Law and Language

The use of language is crucial to any legal system, not only in the same way that it is crucial to politics in general, but also in two special respects. Lawmakers characteristically use language to make law, and law must provide for the authoritative resolution of disputes over the effects of that use of language. Political philosophers are not generally preoccupied with questions in the philosophy of language. But legal philosophers are political philosophers with a specialization that gives language (and philosophy of language) a special importance. [1]

Philosophy of law can gain from a good philosophical account of the meaning and use of language, and from a good philosophical account of the institutionalized resolution of disputes over language. Philosophy of language can gain from studying the stress-testing of language in legal regulation and dispute resolution. And philosophers of language can gain from the reminder that their task is not only to account for what people share in virtue of the mastery of a language; they also need to account for the possibility of disagreements over the meaning and use of language, and for the possibility that there might be good reason for resolving those disagreements in one way rather than another.

After a brief historical note on the linguistic preoccupations of legal philosophers in section 1, section 2 outlines the relation between the law of a jurisdiction and the language with which law can be made and in which it can be expressed.
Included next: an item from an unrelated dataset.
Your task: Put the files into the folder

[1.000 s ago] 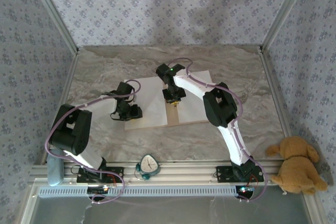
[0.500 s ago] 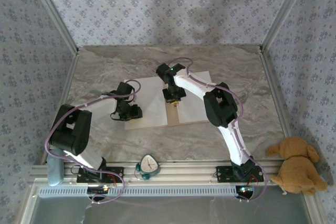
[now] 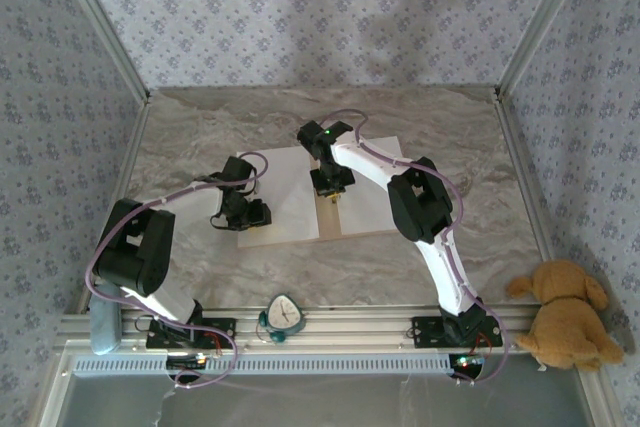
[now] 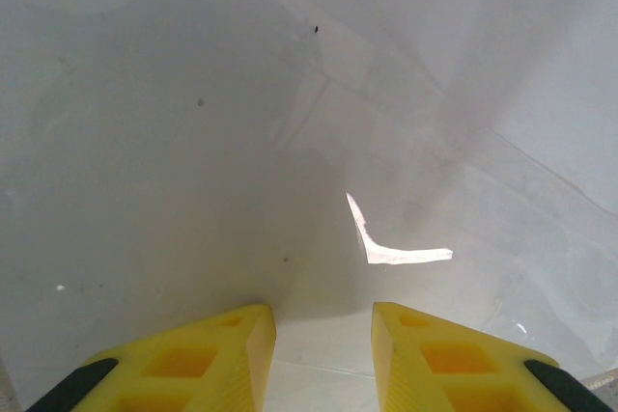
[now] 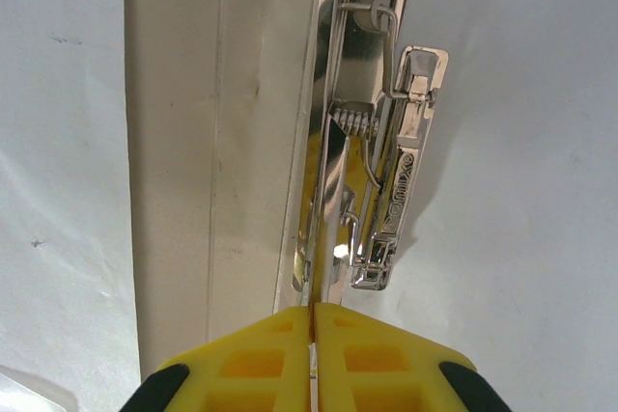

Section 3 surveys philosophical work on the nature of law that rejects a preconception that you can find in this introduction and in sections 1 and 2: that law can be made by the use of language. Section 4 addresses the implications for legal philosophy of the widespread use of evaluative language in law, and section 5 addresses the implications for legal philosophy of the widespread use of vague language in law. Section 6 concludes with an assessment of philosophers’ efforts to use insights from the philosophy of language to address problems of the nature of law.